All of the data below is to be output without alteration.
--- The data ---
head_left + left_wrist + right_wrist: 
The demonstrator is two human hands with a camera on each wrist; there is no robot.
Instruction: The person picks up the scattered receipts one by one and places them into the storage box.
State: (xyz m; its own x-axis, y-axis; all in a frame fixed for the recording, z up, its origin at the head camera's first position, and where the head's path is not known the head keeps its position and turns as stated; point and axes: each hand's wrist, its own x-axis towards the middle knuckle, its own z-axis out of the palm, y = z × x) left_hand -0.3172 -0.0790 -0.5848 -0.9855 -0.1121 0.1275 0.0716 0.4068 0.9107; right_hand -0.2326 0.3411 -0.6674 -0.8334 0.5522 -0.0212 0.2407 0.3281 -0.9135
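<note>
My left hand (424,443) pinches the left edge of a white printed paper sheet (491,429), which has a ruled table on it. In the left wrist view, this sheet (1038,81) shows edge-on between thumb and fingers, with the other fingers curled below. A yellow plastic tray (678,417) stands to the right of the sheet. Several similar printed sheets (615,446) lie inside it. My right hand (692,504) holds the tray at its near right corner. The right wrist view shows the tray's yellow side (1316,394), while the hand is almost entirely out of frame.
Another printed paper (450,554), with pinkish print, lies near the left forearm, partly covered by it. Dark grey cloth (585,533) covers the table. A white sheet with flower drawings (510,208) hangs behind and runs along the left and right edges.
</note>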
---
Written solution:
head_left + left_wrist + right_wrist: 
The demonstrator is two human hands with a camera on each wrist; there is no robot.
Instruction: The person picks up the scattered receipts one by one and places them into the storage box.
State: (xyz m; its own x-axis, y-axis; all in a frame fixed for the recording, z up, its origin at the head camera's first position, and where the head's path is not known the head keeps its position and turns as stated; point and axes: each hand's wrist, its own x-axis towards the middle knuckle, its own z-axis out of the palm, y = z × x) left_hand -0.3172 -0.0790 -0.5848 -0.9855 -0.1121 0.1275 0.0716 0.4068 0.9107; right_hand -0.2326 0.3411 -0.6674 -0.8334 0.5522 -0.0212 0.2407 0.3281 -0.9135
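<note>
My left hand (424,443) pinches the left edge of a white printed paper sheet (491,429), which has a ruled table on it. In the left wrist view, this sheet (1038,81) shows edge-on between thumb and fingers, with the other fingers curled below. A yellow plastic tray (678,417) stands to the right of the sheet. Several similar printed sheets (615,446) lie inside it. My right hand (692,504) holds the tray at its near right corner. The right wrist view shows the tray's yellow side (1316,394), while the hand is almost entirely out of frame.
Another printed paper (450,554), with pinkish print, lies near the left forearm, partly covered by it. Dark grey cloth (585,533) covers the table. A white sheet with flower drawings (510,208) hangs behind and runs along the left and right edges.
</note>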

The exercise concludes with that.